Como já disse em algum parágrafo anterior, realmente eu gostava de cantar (e ainda gosto) músicas das décadas de 1970 e 1980. Entoava até Canzone per te, melhor canção do Festival de Sanremo – 1968, na Itália, interpretada por Roberto Carlos, primeiro estrangeiro vencedor daquele festival, que fará 50 anos em 2018.

Quanto à música do Rey Roberto Carlos, Canzone per te, lembro-me da ousadia que tive de cantá-la para meu professor de Matemática, o padre italiano Augusto Baldrati, que ao final da minha “apresentação” com pronúncia macarrônica, sorriu bastante. Mas muito polidamente, com seu forte sotaque italiano, me advertiu:

– Meu bichinho do mato, você está falando do jeito que se escreve!
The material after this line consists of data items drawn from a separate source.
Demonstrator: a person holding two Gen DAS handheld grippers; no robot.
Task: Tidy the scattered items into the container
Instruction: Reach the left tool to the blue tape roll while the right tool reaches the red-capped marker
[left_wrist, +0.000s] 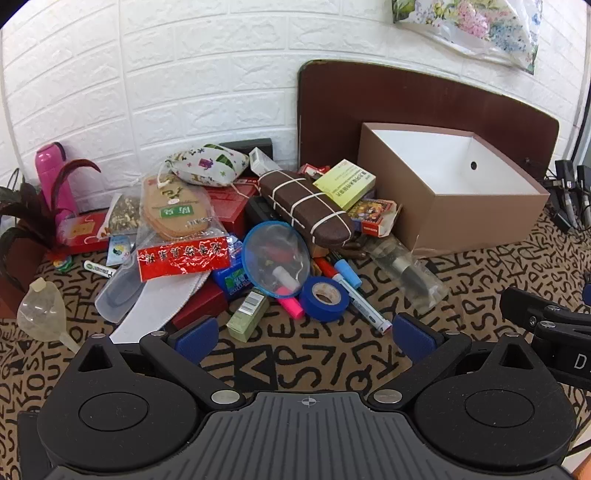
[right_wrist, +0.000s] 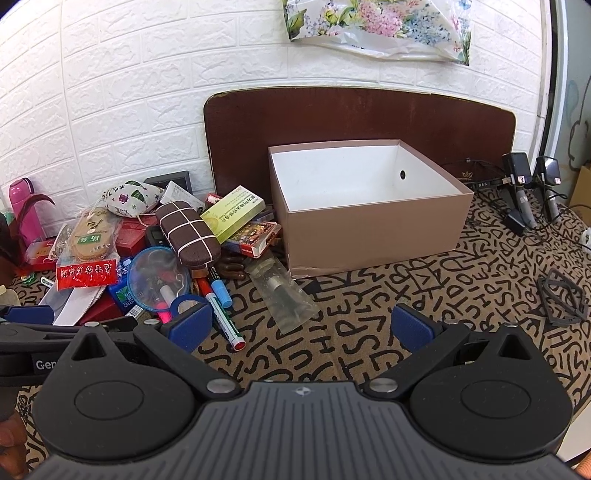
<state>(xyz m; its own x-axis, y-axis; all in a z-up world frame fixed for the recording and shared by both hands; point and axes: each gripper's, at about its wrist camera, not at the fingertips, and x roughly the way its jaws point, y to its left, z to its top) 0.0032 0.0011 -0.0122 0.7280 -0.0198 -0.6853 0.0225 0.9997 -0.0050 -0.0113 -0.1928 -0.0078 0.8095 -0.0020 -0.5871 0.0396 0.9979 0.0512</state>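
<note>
2 tongs spread wide, funnel (left_wrist: 43, 312) only in left view, black frame (right_wrist: 562, 298) only in right

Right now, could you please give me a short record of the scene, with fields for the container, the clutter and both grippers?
container: brown box, open top, white inside, nothing visible in it
container place: on the patterned cloth, in front of a dark board
clutter: pile to the left of the box
top of pile: brown case with white bands
near edge of pile: blue tape roll, marker, pink highlighter
left gripper: open, holding nothing
right gripper: open, holding nothing
progress: no item moved into the box yet
</note>
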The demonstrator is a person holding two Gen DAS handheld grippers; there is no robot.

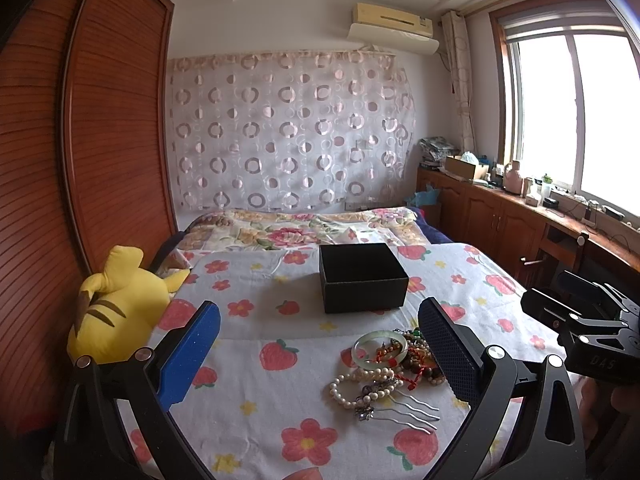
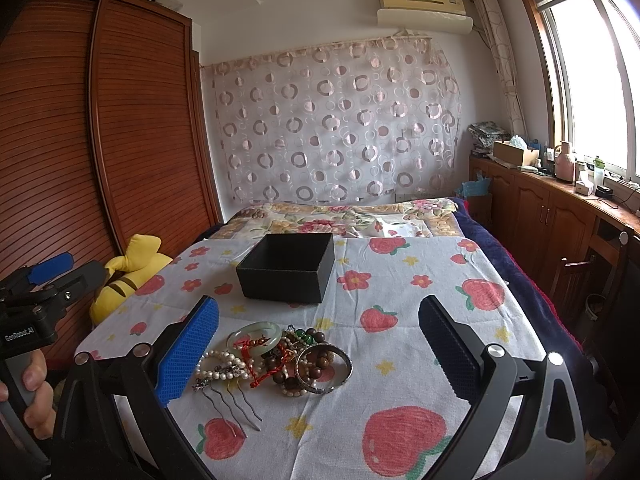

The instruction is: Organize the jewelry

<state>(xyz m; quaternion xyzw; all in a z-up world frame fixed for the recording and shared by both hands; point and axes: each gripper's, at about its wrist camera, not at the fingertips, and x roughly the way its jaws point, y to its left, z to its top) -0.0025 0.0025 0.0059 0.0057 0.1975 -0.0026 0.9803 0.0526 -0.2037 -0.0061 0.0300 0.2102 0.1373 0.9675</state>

Não é bem assim – e ensinou-me corretamente a pronúncia de cada palavra da bela e romântica composição de seu compatrício Sergio Endrigo.

Ainda hoje, continuo a entoar quase todas estas canções em minhas viagens saudosistas e reminiscentes. Porém, a outrora proibida canção do cantor e compositor Cyro Aguiar, Crítica, continua “proibida” na casa da minha mãe, agora, por um motivo até aceitável. Segundo ela, esta música lhe traz muita saudade!

Aí, sim, posso perfeitamente entender e evito cantá-la. E que assim seja!